Bayer MaterialScience has developed a new class of stronger composite materials in response to the wind power industry’s move toward developing and manufacturing longer, larger, more productive wind blades.
A Bayer scientist and a researcher from Moulded Fibre Glass conducted studies to compare the performance characteristics of the newly introduced Baydur resin infusion polyurethane systems versus those of epoxy- and vinyl ester-based composites.
Bayer explain the results of the studies and development of the low-viscosity, long-gelling polyurethane systems are detailed in a technical paper: “Polyurethane Composites for Wind Turbine Blades,” authored by Dr. Usama Younes, Principal Scientist with Bayer and Frank Bradish, a researcher with Moulded Fibre Glass Research Company. Dr. Younes will present their findings during the annual SAMPE Tech 2011 conference and exhibition, taking place October 17th – 20th in Fort Worth, Texas.
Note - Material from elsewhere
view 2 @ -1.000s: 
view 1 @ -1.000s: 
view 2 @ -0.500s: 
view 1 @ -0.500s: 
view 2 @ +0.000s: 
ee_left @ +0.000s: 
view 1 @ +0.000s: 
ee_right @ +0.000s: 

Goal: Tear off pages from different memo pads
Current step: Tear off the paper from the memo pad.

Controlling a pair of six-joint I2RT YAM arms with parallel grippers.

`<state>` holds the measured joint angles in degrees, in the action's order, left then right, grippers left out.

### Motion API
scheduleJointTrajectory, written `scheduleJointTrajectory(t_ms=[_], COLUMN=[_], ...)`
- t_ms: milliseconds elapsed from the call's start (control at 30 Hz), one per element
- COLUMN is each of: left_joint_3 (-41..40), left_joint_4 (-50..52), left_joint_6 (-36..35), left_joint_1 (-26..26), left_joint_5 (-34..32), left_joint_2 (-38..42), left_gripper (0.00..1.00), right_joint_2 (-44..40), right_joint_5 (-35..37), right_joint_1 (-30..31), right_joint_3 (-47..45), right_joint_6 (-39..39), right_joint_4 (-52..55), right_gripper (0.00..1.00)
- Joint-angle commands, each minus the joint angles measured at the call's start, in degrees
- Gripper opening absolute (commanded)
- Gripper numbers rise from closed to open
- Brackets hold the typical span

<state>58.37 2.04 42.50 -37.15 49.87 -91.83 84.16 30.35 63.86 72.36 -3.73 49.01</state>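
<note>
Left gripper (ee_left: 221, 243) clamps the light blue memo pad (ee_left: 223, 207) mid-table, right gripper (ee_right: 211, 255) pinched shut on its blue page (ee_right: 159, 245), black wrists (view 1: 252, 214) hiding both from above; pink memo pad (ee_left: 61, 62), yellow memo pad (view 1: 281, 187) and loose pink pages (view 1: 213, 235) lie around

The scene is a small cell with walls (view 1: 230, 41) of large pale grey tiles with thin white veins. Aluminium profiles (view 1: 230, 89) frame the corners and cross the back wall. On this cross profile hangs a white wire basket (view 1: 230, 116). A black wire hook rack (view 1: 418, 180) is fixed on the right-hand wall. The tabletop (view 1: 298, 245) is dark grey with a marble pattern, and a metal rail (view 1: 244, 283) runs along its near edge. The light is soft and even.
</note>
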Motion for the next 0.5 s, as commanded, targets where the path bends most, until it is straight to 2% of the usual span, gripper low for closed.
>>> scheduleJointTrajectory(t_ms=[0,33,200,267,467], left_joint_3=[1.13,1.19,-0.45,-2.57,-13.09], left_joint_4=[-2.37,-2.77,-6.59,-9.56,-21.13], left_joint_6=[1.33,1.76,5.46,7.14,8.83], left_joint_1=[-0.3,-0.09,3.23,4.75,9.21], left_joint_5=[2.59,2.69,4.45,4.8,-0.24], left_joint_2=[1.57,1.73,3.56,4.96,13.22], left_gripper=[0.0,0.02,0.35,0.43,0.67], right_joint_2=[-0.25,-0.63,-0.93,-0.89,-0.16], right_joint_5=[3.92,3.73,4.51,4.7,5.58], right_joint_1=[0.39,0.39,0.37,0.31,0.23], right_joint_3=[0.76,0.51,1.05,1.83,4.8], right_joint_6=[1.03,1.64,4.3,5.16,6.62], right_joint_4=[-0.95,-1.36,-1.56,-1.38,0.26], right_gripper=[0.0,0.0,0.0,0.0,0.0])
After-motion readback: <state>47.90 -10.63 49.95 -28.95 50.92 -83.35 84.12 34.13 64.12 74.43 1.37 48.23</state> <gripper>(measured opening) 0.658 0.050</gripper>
According to Bayer, these polyurethane systems were designed for fast throughput equipment and are known for fast gelling and fast de-mould properties. As such, these polyurethane systems were not suitable for making very large windmill blades, which require polyurethane systems with lower viscosities and longer gel times. However, Bayer say that the studies performed by Dr. Younes and Bradish demonstrated that new polyurethane systems have been developed and adapted to current large blade manufacturing processes and retrofitted into existing designs at minimal cost.
According to the results of the research, the new polyurethane-based composite systems outperformed the epoxy and vinyl ester samples in tensile fatigue, interlaminar fracture toughness testing and fatigue crack growth testing. The authors explain, “These urethane systems showed much improved fatigue and fracture toughness properties as well as faster de-mould than resins currently used in wind turbine blade manufacture.”
Bayer says the polyurethane systems are environmentally friendly, as they contain low-to-no volatile organic compounds and use sustainable raw materials from renewable resources.